## Instructions to follow
Please set down the entire listing exactly.

## Raw data
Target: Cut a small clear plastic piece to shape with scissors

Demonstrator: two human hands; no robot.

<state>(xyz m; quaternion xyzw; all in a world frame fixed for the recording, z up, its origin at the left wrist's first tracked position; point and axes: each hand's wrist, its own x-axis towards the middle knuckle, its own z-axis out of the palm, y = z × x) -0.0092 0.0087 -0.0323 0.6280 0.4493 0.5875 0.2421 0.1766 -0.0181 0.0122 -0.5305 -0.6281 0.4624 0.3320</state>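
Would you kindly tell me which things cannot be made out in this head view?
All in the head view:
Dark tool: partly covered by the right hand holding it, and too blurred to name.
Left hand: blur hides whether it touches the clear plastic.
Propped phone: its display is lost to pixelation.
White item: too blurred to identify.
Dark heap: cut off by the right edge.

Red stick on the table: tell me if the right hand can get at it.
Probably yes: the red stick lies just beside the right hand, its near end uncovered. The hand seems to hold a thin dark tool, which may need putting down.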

## Exercise response
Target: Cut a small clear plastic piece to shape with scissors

Demonstrator: two human hands; no robot.

<state>(xyz m; quaternion xyzw; all in a world frame fixed for the recording, z up, its origin at the left wrist's first tracked position; point and axes: each hand's wrist, its own x-axis towards the middle knuckle, its own z-axis out of the palm, y = z × x) -0.0092 0.0087 -0.0323 0.6280 0.4493 0.5875 0.2421 0.1766 -0.0181 0.0122 -0.5305 -0.6281 0.4624 0.3320</state>
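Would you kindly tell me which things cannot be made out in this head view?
All in the head view:
Dark tool: partly covered by the right hand holding it, and too blurred to name.
Left hand: blur hides whether it touches the clear plastic.
Propped phone: its display is lost to pixelation.
White item: too blurred to identify.
Dark heap: cut off by the right edge.

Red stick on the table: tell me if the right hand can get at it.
Probably yes: the red stick lies just beside the right hand, its near end uncovered. The hand seems to hold a thin dark tool, which may need putting down.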

The output requires nothing else.